EXERCISE GOAL - Among the entries below, extract exactly the lines that run from the one with "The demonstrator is" through the one with "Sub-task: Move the", both ends included.

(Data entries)

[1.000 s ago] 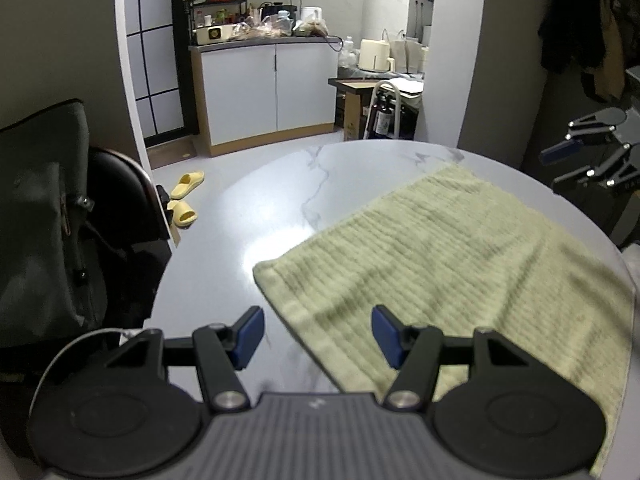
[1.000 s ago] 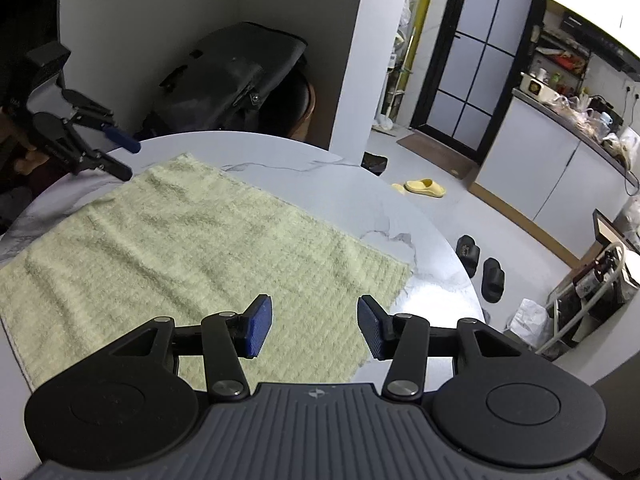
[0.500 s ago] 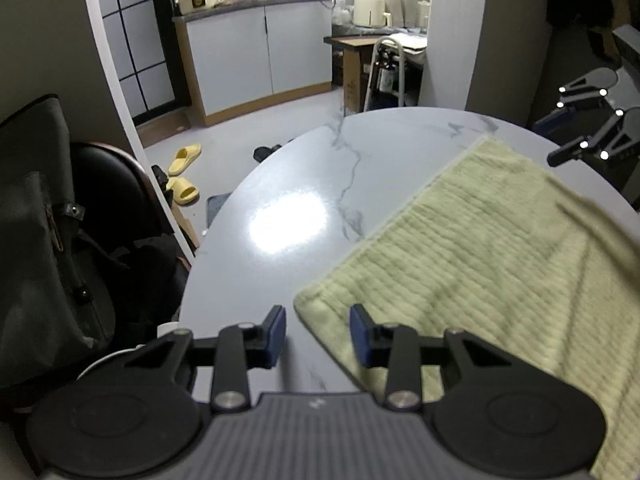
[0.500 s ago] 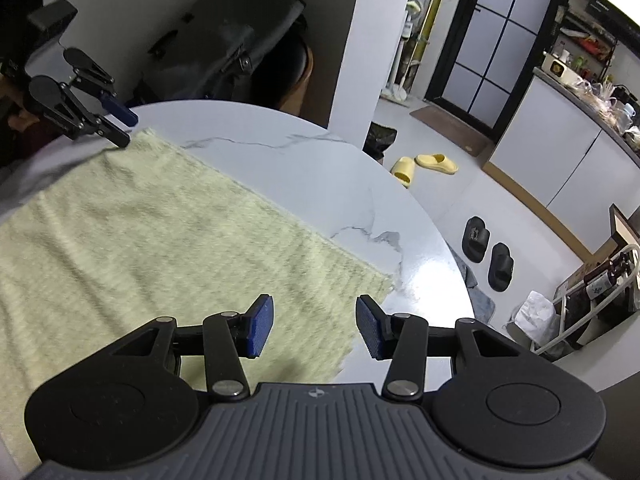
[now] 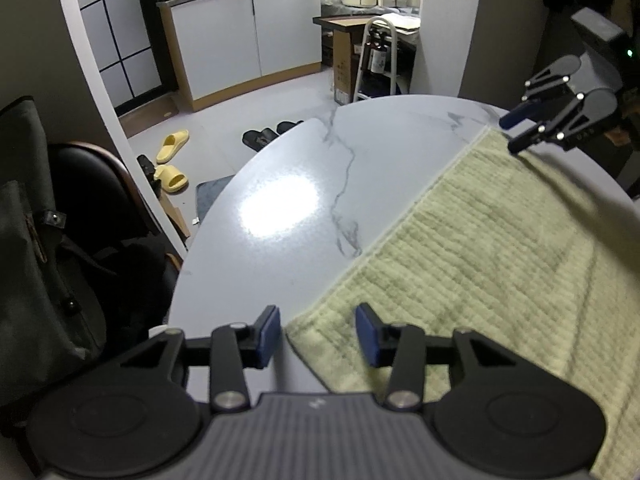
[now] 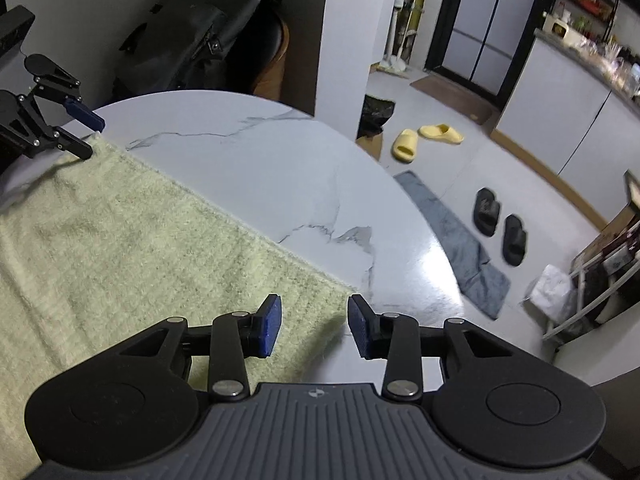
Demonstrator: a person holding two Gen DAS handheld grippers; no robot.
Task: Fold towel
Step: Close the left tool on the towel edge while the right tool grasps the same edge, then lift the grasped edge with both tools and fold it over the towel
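We see the left tongs (image 5: 317, 334) released, jaws just reopening astride one towel (image 5: 480, 264) corner. The right tongs (image 6: 314, 328) stand unclenched, just narrowing over the other corner. The green towel lies flat on the marble bench (image 5: 304, 184), slippers (image 6: 500, 224) beyond.

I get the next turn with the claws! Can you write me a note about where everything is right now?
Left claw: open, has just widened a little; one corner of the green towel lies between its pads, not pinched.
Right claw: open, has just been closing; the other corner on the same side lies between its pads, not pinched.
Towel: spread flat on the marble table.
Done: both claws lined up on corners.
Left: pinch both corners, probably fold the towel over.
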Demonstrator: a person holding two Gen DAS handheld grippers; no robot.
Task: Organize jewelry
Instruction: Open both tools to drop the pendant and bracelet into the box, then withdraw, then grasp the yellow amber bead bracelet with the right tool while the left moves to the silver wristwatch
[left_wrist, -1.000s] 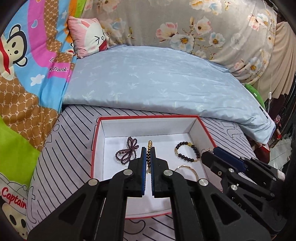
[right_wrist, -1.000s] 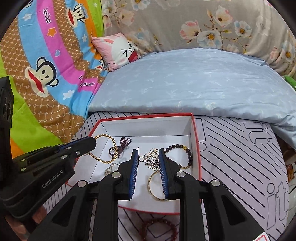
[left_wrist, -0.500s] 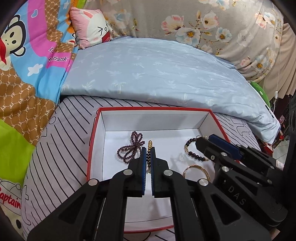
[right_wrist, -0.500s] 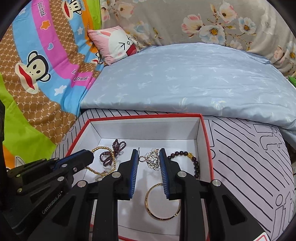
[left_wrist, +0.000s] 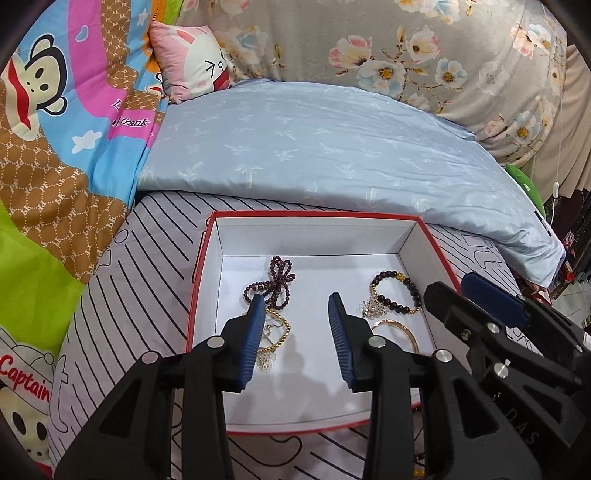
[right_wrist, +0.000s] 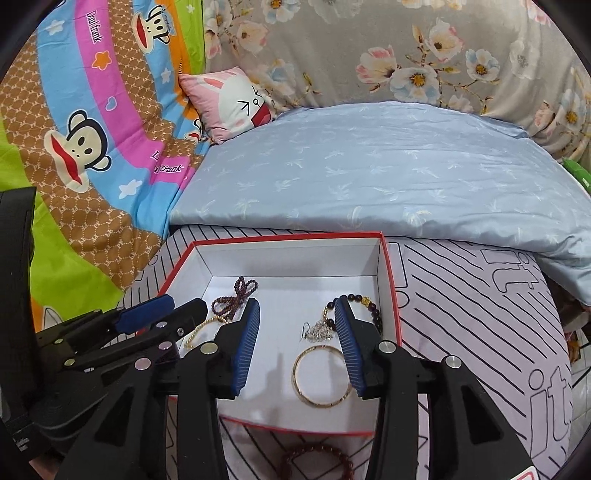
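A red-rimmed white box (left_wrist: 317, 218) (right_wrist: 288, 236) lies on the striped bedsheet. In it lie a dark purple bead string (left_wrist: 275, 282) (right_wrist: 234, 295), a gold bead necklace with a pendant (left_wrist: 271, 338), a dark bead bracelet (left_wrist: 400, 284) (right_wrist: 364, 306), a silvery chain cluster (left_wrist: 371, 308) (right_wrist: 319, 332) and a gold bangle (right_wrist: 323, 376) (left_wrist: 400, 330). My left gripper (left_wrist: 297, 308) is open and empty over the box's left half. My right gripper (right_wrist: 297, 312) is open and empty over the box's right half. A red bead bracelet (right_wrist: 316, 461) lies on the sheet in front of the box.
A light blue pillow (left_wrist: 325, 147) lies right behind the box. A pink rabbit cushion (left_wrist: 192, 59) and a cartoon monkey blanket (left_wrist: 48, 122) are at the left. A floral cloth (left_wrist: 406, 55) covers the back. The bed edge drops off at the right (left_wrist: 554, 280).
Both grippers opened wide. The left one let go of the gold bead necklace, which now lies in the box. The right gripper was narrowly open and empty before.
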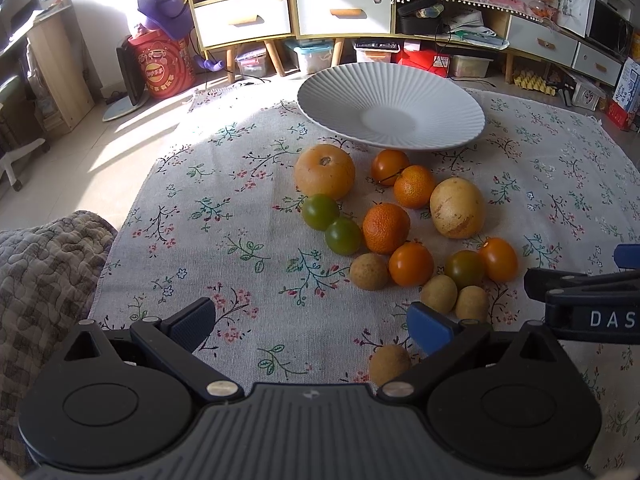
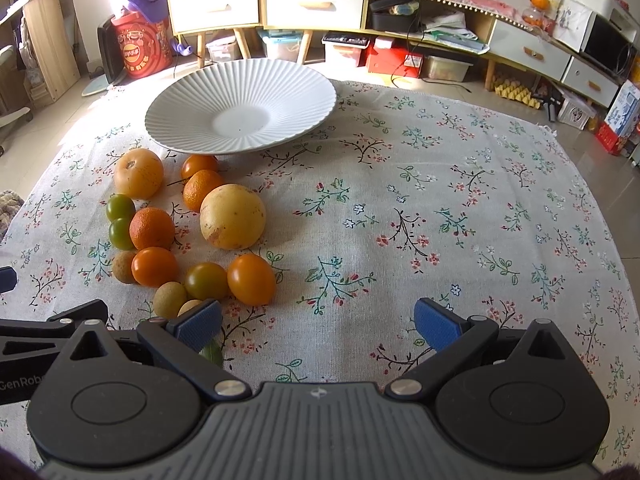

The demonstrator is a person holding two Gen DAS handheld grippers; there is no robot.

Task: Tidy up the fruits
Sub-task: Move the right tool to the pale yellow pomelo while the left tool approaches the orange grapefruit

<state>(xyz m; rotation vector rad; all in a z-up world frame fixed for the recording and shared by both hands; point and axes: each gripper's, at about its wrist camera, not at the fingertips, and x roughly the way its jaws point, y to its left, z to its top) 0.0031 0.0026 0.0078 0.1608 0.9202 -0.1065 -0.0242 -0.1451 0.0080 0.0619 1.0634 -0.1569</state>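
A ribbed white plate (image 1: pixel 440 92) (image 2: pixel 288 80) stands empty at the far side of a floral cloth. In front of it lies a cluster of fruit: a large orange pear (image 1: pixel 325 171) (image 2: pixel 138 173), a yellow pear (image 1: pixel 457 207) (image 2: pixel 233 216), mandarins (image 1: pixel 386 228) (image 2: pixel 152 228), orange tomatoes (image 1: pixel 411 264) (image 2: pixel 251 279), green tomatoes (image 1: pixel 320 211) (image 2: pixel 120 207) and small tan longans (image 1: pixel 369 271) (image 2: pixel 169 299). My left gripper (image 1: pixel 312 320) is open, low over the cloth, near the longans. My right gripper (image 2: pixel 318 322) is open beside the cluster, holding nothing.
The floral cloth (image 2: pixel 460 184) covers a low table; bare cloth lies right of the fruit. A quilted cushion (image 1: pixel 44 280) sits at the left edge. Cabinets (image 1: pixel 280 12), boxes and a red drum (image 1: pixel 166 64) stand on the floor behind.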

SOLUTION TO THE PROBLEM -
The demonstrator is a person holding two Gen DAS handheld grippers; there is no robot.

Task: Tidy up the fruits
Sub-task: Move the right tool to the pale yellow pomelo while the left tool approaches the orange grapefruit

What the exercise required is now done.